Bio de supermarché : les carottes sont cuites

ALIMENTATION BIOLOGIQUE
Bio de supermarché : les carottes sont cuites sur Qu'est-ce qu'on fait
Nous sommes à l'aube d'un monde meilleur. Preuve en est de l'explosion des produits bios, soit 17% de croissance en 2017 par rapport à 2016. Une révolution dans l'alimentation des Français. Et un juteux marché de 8,3 milliards d'euros annuels… qui profite avant tout, paradoxalement, aux grandes et moyennes surfaces. Tombé dans l'escarcelle des gros distributeurs, le bio peut-il garder les mains propres ?

D’après une étude de l’Observatoire Société et Consommation, 82 % des Français déclarent avoir renforcé l’attention portée à leur alimentation depuis trois ans. Le bio est la solution fourre-tout à nos aspirations, les grands distributeurs l’ont bien compris. Aujourd’hui, 46% des produits bios sont achetés en grandes et moyennes surfaces et la plupart des distributeurs possèdent leur sous-marque bio. C’est même un relai de croissance incontournable, qui représente 1,2 milliard de chiffre d'affaires pour le leader Carrefour Bio en 2017, qui compte bien doubler ce chiffre d'ici 2022. Ce revirement de situation serait donc une bonne nouvelle à la fois pour les 32 000 agriculteurs bio français et pour nous, consommateurs. Sauf que…

Course à la productivité

Le bio en supermarché est d'abord synonyme d'incohérences : le calibrage des fruits et légumes ou encore le suremballage, mais c’est surtout une course à la productivité et à la compétitivité. Seul point de repère, le label AB qui atteste du respect de la réglementation européenne mise en place en 2007 en matière d’agriculture biologique. Il garantit une obligation de moyens –usage de produits chimiques et d’OGM interdits– mais pas de résultats. C’est ainsi que les produits bios peuvent malgré tout contenir jusqu’à 4,99 % d’ingrédients non biologiques et des OGM « accidentels » autorisés à hauteur de 0,9 %. Selon Ecocert, le principal certificateur de l’agriculture bio en France, environ 10% des produits sont déclassés tous les ans, la fraude volontaire n’intervenant que dans 0,5% des cas. C’est peu et le bio reste une alternative sûre face au conventionnel. Mais c’est sans compter sur la nouvelle réglementation européenne qui va être mise en place en 2021 dans toute l’U.E.

Moins de contrôles

Pour répondre à l’exponentielle demande de produits bios, ce nouveau projet de règlement prévoit que les productions contaminées par des pesticides ne soient plus forcément déclassées du label bio.

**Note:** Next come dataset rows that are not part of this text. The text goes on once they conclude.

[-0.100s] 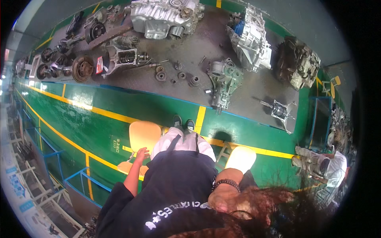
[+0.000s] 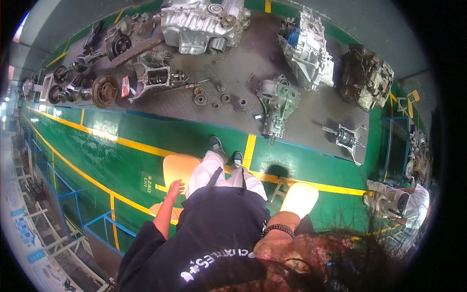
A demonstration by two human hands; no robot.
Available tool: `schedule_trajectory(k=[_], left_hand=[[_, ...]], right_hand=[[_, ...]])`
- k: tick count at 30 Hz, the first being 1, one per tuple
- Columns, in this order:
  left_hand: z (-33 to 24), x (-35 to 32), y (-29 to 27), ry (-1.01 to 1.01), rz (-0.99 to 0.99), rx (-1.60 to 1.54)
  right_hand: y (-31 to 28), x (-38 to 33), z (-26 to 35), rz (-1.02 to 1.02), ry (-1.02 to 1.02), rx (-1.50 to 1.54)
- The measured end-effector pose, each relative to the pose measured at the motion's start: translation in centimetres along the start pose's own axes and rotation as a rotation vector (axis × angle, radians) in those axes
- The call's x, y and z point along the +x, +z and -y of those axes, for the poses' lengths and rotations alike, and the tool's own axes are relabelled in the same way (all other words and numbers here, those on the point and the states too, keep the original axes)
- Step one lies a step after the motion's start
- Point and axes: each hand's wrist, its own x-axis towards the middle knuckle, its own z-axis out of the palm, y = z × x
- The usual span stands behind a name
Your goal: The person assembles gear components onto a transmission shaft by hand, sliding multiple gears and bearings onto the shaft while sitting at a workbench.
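My left hand (image 2: 175, 189) hangs at my side, empty. Its fingers are apart, in front of the tan chair (image 2: 179, 169); whether they touch it I cannot tell. My right arm is bent up toward my head, with a dark beaded bracelet (image 2: 278, 228) round the wrist. Hair covers much of my right hand (image 2: 269, 249), so its fingers are hidden. A second chair (image 2: 300, 198) with a bright pale seat is beside my right arm. Beyond my feet, a greenish gearbox housing (image 2: 278, 104) lies on a low grey platform (image 2: 219, 114), away from both hands.
Several gears and rings (image 2: 242, 104) lie beside an opened gearbox with shafts (image 2: 158, 78). Large silver castings (image 2: 202, 27) stand farther back. A shaft assembly (image 2: 346, 137) is near the right corner. Blue railings (image 2: 109, 226) run at left. Another person (image 2: 413, 204) bends at far right.
My left foot has moved slightly forward of my right foot. The view has shifted a little. Both arms keep nearly the same pose.
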Motion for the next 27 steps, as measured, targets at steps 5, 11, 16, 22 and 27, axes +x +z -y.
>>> schedule_trajectory(k=[5, 11, 16, 22, 27], left_hand=[[-3.1, 4.5, -5.1, 0.108, 0.041, 0.154], [-6.3, 9.4, -6.3, -0.006, 0.128, 0.12], [-9.7, 14.7, -11.3, -0.012, 0.113, 0.023], [-13.5, 19.0, -24.2, -0.03, -0.023, -0.107], [-12.4, 21.8, -31.5, -0.112, -0.047, -0.065]], right_hand=[[-1.6, 1.3, -3.7, -0.095, -0.179, -0.02], [-4.1, 2.3, -12.4, -0.194, -0.399, -0.054], [-16.8, 7.1, -22.2, 0.187, -0.608, -0.205], [-17.4, 12.8, -28.3, -0.242, -0.235, -0.188], [-21.0, 15.3, -33.4, -0.545, -0.184, -0.282]])
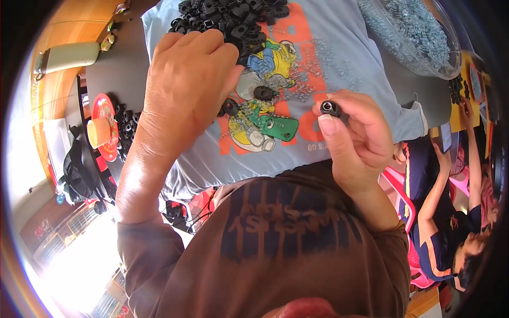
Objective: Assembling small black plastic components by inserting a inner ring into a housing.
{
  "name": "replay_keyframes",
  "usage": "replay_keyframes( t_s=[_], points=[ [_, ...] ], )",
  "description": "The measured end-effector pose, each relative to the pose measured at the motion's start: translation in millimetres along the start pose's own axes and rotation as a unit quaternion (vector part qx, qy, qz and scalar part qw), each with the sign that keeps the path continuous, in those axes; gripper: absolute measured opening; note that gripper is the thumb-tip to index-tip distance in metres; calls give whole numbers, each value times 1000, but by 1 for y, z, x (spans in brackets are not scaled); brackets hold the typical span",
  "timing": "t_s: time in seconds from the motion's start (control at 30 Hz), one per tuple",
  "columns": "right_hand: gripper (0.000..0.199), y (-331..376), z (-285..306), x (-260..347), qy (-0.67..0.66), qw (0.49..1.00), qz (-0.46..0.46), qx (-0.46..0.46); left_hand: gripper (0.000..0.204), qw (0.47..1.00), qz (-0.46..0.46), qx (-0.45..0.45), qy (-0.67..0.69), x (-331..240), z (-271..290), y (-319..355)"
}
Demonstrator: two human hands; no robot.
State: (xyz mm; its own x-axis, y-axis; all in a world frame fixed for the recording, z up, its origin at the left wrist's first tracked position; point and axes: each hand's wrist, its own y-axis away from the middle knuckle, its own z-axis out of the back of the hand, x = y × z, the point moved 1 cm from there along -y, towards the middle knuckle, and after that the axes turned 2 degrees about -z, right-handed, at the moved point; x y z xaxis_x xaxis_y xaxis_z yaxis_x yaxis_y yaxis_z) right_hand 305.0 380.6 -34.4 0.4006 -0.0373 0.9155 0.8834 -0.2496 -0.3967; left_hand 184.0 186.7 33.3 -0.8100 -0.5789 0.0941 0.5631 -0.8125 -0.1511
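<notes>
While the left hand (188,79) rakes black parts (233,18), right grip (352,132) pinches black ring (330,108)

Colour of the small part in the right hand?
Black, with a pale centre; small part pinched by right hand, head view.

A heap of small black plastic parts (233,18) lies at the far edge of the light blue printed cloth (339,58) spread over the dark tabletop (114,66). A clear plastic bowl of small metal springs (419,32) sits at the cloth's far right corner. Loose springs (328,58) lie mid-cloth. A round red tin lid (103,124) rests near the tabletop's left edge, more black parts (127,127) just right of it.
</notes>
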Motion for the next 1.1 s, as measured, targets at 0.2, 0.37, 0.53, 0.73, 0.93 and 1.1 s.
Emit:
replay_keyframes(
  t_s=[0.2, 0.37, 0.53, 0.73, 0.93, 1.1],
  points=[
    [28, 2, -1, 2, 12, 1000, -9, 9, 13, 999, -17, -35, 29, -5, -1, -4],
    [27, -1, -1, 7, 2, 999, -34, -9, 11, 998, -20, -27, 47, 1, -5, -2],
    [27, 0, -19, 19, 21, 1000, -10, -12, 9, 990, 45, -48, 121, 12, 10, 13],
    [27, 0, -34, 28, 23, 1000, -14, -3, 12, 877, 128, 11, 463, 9, 36, 34],
    [27, -4, -35, 30, 36, 998, 42, 40, 11, 782, 133, 58, 606, -13, 39, 32],
    [26, -6, -35, 27, 12, 998, 40, 44, 12, 794, 120, 58, 593, -23, 37, 26]
  ],
)
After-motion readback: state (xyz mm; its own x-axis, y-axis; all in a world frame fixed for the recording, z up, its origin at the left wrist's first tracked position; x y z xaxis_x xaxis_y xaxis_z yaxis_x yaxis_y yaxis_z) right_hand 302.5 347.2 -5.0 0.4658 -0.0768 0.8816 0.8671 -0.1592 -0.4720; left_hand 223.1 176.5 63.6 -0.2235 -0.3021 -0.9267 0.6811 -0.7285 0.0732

Désormais, chaque pays membre pourra décider de ce seuil. Ainsi, certains produits contenant des pesticides pourront être vendus avec le label bio, en vertu du principe de la libre circulation des marchandises en Europe. Les deux contrôles réalisés par an aujourd'hui seront également espacés, pour n’avoir lieu qu’une fois tous les 24 mois. Des mesures qui font frémir les professionnels du bio.
Là où le bat blesse, c'est que 31% des produits biologiques vendus en France sont importés (chiffres 2017), dont une moitié des pays tiers de l’UE et une autre du reste du monde qui adhère à une réglementation encore différente de la nôtre. C’est ainsi que l’on retrouve dans notre panier bio des tomates bios par exemple, dont 40% sont importées d’Italie ou d’Espagne. Elles parcourent donc 1500 km en moyenne avant d’atterrir dans nos assiettes : pas très local. Selon une synthèse de Réseau Action Climat réalisée avec l'Ademe, un fruit ou un légume importé «consomme 10 à 20 fois plus de pétrole que le même fruit ou légume produit localement en saison. 1 kg de fraise d’hiver peut nécessiter l’équivalent de 5 litres de gasoil pour arriver dans notre assiette. » De quoi réfléchir.  

Géants compétitifs

Puisque la rémunération de la main d’œuvre est moins élevée à l'étranger, les agriculteurs français ne peuvent pas être compétitifs. Car du côté des distributeurs (qui impose le prix d'achat), la politique sur les prix est tout aussi agressive sur l’achat de produits bios que conventionnels. Soit une agriculture bio à deux vitesses : d’un côté des géants du bio qui peuvent s’aligner sur les volumes et coûts réclamés en grande distribution, et les autres. « Pour nous ce n’était pas possible », explique Maylanne de Fromentel, productrice de lait et yaourts bios désormais vendus en circuit court. « On produit moins de lait mais il est de meilleure qualité. Tout nous coûte plus cher : l’alimentation des vaches produite sur place, les charges sociales. Avec le prix de notre lait qui était valorisé en conventionnel on ne couvrait pas nos frais ».
Le bio en supermarché, nouvel écran de fumée pour permettre à la grande distribution de survivre ? Peu importe le mode de production soutenu, l’objectif reste inchangé : rester l’acteur dominant de notre chaîne alimentaire. Comme le constate Tancrède dans le Guépard, « il faut que tout change, pour que rien ne change ».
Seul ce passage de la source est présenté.